Workers’ Ethical Concerns
Privacy infringements and the potential for discriminatory profiling are among the most obvious concerns related to AI systems applied to border surveillance and warfare. Despite these risks disproportionately affecting their own communities, sometimes with lethal consequences, most data workers are kept in the dark concerning the ultimate purpose of the data they contribute to producing. The outsourcing of data work to external organizations, often situated far away from the requesters’ geographical location, complicates workers’ efforts to navigate the intricate supply chains that support the AI industry. Instructions given to data workers seldom provide details about the requester or the intended use of the data. Consequently, most data workers do not know the name and nature of the companies seeking their services, the products that will be trained on the datasets they generate, or the potential impacts of these technologies on individuals and communities. AI companies frequently rationalize the veil of secrecy as a means of safeguarding their competitive edge.

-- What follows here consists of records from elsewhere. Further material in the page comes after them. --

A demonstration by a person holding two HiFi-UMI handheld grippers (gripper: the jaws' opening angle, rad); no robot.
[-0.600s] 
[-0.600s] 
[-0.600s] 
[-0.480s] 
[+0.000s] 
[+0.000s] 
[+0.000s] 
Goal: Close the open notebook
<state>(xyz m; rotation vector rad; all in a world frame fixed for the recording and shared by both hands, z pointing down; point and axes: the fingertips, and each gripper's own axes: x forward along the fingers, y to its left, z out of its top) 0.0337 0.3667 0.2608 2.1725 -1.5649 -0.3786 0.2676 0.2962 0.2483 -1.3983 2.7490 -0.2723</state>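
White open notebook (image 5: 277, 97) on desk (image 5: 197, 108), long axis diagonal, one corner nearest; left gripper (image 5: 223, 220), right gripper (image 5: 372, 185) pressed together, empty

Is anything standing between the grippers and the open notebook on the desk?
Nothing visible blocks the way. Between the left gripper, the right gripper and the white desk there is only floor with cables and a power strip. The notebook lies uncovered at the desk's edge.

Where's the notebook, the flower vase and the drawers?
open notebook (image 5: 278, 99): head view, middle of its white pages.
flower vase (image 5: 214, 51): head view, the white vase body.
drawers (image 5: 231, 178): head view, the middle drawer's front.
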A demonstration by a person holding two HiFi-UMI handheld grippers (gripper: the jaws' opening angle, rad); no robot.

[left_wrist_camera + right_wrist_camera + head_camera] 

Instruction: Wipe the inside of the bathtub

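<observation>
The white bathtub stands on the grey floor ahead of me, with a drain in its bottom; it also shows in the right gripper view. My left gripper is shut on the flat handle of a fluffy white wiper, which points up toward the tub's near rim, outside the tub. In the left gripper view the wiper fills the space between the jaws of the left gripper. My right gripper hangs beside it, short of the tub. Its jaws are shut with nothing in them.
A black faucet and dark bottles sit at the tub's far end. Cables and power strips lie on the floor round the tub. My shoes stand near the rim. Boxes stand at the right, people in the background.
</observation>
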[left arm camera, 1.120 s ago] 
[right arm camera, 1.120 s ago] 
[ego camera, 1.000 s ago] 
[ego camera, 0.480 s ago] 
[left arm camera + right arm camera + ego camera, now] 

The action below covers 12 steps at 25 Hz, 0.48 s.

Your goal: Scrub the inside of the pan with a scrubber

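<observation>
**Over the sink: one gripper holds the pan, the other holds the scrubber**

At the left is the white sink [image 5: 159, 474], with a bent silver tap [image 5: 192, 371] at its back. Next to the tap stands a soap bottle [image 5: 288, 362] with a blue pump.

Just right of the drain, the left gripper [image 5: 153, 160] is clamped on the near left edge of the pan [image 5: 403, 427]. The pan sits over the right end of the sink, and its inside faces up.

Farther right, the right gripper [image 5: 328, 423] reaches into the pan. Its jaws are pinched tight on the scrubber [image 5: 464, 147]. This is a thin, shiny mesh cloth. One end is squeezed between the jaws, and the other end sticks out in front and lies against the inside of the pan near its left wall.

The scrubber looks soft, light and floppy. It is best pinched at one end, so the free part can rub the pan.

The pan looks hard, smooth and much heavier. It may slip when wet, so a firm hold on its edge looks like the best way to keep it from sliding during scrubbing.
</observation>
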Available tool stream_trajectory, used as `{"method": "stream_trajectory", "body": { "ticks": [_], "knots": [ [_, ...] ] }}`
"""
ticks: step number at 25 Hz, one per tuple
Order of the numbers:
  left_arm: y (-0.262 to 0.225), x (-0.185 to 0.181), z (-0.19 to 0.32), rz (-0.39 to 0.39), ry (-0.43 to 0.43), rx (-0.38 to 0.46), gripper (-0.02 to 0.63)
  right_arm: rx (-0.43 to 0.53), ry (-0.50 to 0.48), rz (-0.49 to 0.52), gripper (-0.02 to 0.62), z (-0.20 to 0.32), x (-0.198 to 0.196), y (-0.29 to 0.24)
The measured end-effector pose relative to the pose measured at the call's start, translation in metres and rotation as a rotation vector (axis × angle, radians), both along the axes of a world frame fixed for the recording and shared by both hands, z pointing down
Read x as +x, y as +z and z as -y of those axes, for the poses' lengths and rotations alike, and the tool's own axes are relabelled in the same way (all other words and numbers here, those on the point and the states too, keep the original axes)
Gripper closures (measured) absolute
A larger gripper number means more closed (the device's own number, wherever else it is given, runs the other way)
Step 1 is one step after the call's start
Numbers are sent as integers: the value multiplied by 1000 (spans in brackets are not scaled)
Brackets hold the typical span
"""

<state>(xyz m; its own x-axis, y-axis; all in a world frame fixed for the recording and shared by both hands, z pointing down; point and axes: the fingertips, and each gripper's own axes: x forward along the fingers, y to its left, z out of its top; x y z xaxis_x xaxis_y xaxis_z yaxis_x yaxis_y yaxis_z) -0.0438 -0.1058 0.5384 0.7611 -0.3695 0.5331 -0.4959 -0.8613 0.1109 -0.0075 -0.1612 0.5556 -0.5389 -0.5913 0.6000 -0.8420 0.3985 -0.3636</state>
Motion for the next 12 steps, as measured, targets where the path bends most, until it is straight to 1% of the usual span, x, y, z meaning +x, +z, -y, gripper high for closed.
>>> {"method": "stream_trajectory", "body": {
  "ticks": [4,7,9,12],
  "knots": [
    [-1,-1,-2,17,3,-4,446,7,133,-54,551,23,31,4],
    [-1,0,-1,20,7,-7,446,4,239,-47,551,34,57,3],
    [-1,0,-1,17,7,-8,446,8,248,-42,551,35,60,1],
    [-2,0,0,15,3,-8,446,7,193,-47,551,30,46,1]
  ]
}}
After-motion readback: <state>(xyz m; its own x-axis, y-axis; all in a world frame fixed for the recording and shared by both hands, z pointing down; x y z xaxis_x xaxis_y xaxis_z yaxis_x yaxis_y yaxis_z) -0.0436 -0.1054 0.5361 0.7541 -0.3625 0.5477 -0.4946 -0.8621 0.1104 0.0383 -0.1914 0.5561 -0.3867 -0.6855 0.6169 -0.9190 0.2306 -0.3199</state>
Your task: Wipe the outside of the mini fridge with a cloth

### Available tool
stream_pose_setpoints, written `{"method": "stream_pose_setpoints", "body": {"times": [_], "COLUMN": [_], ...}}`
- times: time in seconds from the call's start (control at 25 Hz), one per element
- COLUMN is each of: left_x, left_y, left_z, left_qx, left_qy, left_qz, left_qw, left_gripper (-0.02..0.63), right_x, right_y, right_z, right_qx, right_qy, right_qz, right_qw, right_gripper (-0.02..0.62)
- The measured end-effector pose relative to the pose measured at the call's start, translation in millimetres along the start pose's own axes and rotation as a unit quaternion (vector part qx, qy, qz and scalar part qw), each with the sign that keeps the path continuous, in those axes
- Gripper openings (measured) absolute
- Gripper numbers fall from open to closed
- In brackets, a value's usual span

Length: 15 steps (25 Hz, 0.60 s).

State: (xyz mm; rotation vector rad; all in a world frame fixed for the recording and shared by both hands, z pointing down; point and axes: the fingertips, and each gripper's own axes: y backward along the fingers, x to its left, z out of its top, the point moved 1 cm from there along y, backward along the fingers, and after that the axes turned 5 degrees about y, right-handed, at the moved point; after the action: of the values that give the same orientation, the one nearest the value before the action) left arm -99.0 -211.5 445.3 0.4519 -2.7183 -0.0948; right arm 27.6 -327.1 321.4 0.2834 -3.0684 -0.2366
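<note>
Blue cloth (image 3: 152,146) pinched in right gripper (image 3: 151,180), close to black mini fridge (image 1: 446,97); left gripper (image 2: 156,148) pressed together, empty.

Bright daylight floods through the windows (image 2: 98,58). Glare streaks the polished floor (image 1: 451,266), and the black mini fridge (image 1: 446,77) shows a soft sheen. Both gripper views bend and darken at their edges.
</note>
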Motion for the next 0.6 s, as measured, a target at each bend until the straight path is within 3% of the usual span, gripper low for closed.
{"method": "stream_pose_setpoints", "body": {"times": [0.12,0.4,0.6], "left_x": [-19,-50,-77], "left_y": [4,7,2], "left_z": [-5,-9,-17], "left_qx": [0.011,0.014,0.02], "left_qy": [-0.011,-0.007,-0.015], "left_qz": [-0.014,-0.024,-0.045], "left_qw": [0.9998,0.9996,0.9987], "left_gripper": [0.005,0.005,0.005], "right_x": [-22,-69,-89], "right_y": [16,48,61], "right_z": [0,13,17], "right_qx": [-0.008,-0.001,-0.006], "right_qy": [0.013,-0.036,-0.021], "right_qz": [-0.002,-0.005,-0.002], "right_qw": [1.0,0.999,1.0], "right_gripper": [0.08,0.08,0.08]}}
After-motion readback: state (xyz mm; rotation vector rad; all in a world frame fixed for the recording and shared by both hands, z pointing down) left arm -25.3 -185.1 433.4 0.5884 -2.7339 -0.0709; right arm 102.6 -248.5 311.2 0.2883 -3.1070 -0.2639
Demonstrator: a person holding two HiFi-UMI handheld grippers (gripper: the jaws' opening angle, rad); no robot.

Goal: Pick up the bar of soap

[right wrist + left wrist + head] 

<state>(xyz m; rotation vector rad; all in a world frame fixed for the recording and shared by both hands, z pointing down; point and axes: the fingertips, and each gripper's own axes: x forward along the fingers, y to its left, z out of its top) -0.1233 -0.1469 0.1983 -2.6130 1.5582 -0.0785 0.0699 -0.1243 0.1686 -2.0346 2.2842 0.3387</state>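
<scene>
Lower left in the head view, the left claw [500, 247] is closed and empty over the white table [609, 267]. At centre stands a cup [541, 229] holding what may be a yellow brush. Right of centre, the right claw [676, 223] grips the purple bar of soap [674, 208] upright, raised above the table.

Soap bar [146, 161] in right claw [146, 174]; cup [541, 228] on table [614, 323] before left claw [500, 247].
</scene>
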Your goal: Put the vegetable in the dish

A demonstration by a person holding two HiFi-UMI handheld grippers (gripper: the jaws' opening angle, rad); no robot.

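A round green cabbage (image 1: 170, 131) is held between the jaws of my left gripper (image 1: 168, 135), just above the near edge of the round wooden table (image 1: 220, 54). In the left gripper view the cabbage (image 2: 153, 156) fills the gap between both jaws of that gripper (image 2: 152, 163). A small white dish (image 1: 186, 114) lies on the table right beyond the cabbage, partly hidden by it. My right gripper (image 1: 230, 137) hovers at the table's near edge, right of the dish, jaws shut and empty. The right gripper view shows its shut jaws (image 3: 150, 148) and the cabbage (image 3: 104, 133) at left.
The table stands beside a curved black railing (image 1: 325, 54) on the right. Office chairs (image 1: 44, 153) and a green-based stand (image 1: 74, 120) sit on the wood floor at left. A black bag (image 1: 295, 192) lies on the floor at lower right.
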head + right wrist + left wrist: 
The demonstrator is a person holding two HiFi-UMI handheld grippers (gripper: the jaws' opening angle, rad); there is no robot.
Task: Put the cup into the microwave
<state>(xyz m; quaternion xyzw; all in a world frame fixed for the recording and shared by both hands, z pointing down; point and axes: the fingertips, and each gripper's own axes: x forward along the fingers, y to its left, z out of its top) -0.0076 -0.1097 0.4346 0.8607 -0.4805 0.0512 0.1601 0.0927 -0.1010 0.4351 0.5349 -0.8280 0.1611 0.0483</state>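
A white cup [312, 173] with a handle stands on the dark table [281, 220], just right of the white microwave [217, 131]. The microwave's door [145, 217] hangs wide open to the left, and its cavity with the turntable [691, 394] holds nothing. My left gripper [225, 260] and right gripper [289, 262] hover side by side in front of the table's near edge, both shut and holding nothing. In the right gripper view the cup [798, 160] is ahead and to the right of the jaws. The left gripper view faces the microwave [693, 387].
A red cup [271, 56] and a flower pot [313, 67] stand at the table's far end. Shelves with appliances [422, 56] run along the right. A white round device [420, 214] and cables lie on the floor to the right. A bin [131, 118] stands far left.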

The fact that data workers are integrated into industrial structures designed to keep them uninformed and subject to surveillance, retaliation, and wage theft does not mean that they do not have ethical concerns about their work and the AI applications it supports. In fact, there have been instances where data workers have explicitly alerted consumers to privacy-related and other ethical issues associated with the data they generate. For example, in 2022, Venezuelan data workers reported anonymously that Roomba robot vacuum cleaners capture pictures of users at home, which are then viewed by human workers.
Amid the COVID-19 pandemic in 2021, I piloted a workshop series with fifteen data workers, this time located in Syria. The three-day event was designed to understand work practices and relationships in geographically distributed data-production contexts, creating a space for workers to discuss concerns. The workshop activities revealed that receiving information and having spaces to voice and discuss the ethical implications of the data they handle were of the utmost importance to the workers. They worried about the protection of data subjects’ privacy and advocated for a mandatory clause that would compel requesters to disclose the intended uses of the data. Additionally, the workers expressed concerns about the mental health implications of working with violent, offensive, or triggering data.
Data workers possess a unique vantage point that can play a crucial role in the early identification of ethical issues related to data and AI. Encouraging consumers and society at large to align with them in advocating for increased transparency in the AI data production pipeline is essential. Workers like Fatma and her colleagues could offer valuable insights into the utilization of satellite images for surveillance technologies, for instance. Similarly, the native speakers who contributed their voices to generate audio snippets for dialect recognition may shed light on the applications of such systems against asylum seekers in Germany.
Unfortunately, the challenge lies in the fact that the AI industry, for evident reasons, has structured its production processes for data workers to function more as silent tools than as whistleblowers.